The rising load test results of Ti-6Al-4V plate at various displacement-increasing rates were compared with the conventional constant load test results to confirm the validity of the rising load test as a method to determine the susceptibility (K1 SCC) to stress corrosion cracking (SCC). The rising load test technique was applied to three kinds of Ti-6Al-4V alloy products and a newly developed high-strength, low-alloy titanium plate. It was made clear that the acicular structures in the Ti-6Al-4V alloys were less susceptible to SCC than an equiaxed structure, and an acicular structure with fine grain size was barely susceptible to SCC. The high-strength, low-alloy titanium was regarded as the material, with high SCC resistance that could be used in marine environments.
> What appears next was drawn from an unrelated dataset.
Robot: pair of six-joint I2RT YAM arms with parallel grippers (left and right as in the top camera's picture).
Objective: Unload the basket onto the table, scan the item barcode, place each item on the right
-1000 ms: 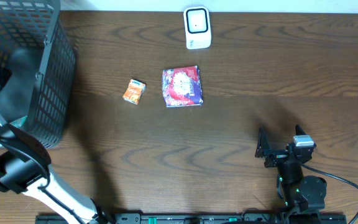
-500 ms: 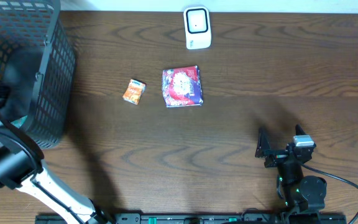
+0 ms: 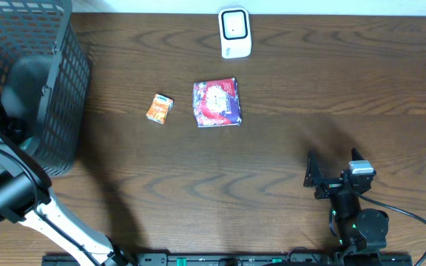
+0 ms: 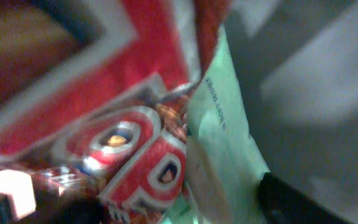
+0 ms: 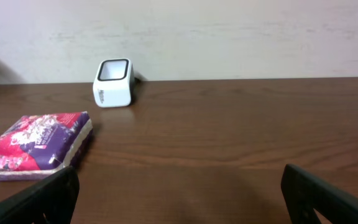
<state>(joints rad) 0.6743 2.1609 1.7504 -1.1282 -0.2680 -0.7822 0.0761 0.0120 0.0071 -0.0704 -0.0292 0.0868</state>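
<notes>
My left arm (image 3: 13, 193) reaches into the black mesh basket (image 3: 58, 89) at the far left, so its gripper is hidden in the overhead view. In the left wrist view, my left gripper (image 4: 179, 208) sits very close over a red packet with big white-edged letters (image 4: 104, 106) and a pale green packet (image 4: 219, 130). Both lie between the dark fingertips (image 4: 288, 199), blurred, and contact is unclear. The white barcode scanner (image 3: 235, 32) (image 5: 112, 83) stands at the table's far edge. My right gripper (image 3: 324, 177) (image 5: 179, 199) rests open and empty at the near right.
A purple and red packet (image 3: 217, 103) (image 5: 36, 143) lies mid-table, with a small orange packet (image 3: 159, 108) to its left. The basket's wall rises high at the left side. A pale wall stands behind the scanner.
My left arm has shifted a little at the basket's side. The packets on the table, the scanner and the right arm have not moved.
</notes>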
Finally, the SCC propagating mechanism of these titanium-based materials in seawater was discussed based on the load-displacement relationships during the SCC tests and fractographical analysis. As a result, it was shown that anodic dissolution contributed to SCC propagation.

Subject
Constant load, Materials, Microstructure, Structures, Fracture surfaces, Crack propagation, Stress cracking, Seawater, Titanium, Immersion, Titanium alloys, Stress corrosion cracking, Test specimen
Keywords:
titanium alloy, titanium, stress corrosion cracking, seawater, stress intensity factor, strain rate, fractography
© 1993 Association for Materials Protection and Performance (AMPP). All rights reserved. No part of this publication may be reproduced, stored in a retrieval system, or transmitted, in any form or by any means (electronic, mechanical, photocopying, recording, or otherwise) without the prior written permission of AMPP. Positions and opinions advanced in this work are those of the author(s) and not necessarily those of AMPP. Responsibility for the content of the work lies solely with the author(s).
1993
Association for Materials Protection and Performance (AMPP)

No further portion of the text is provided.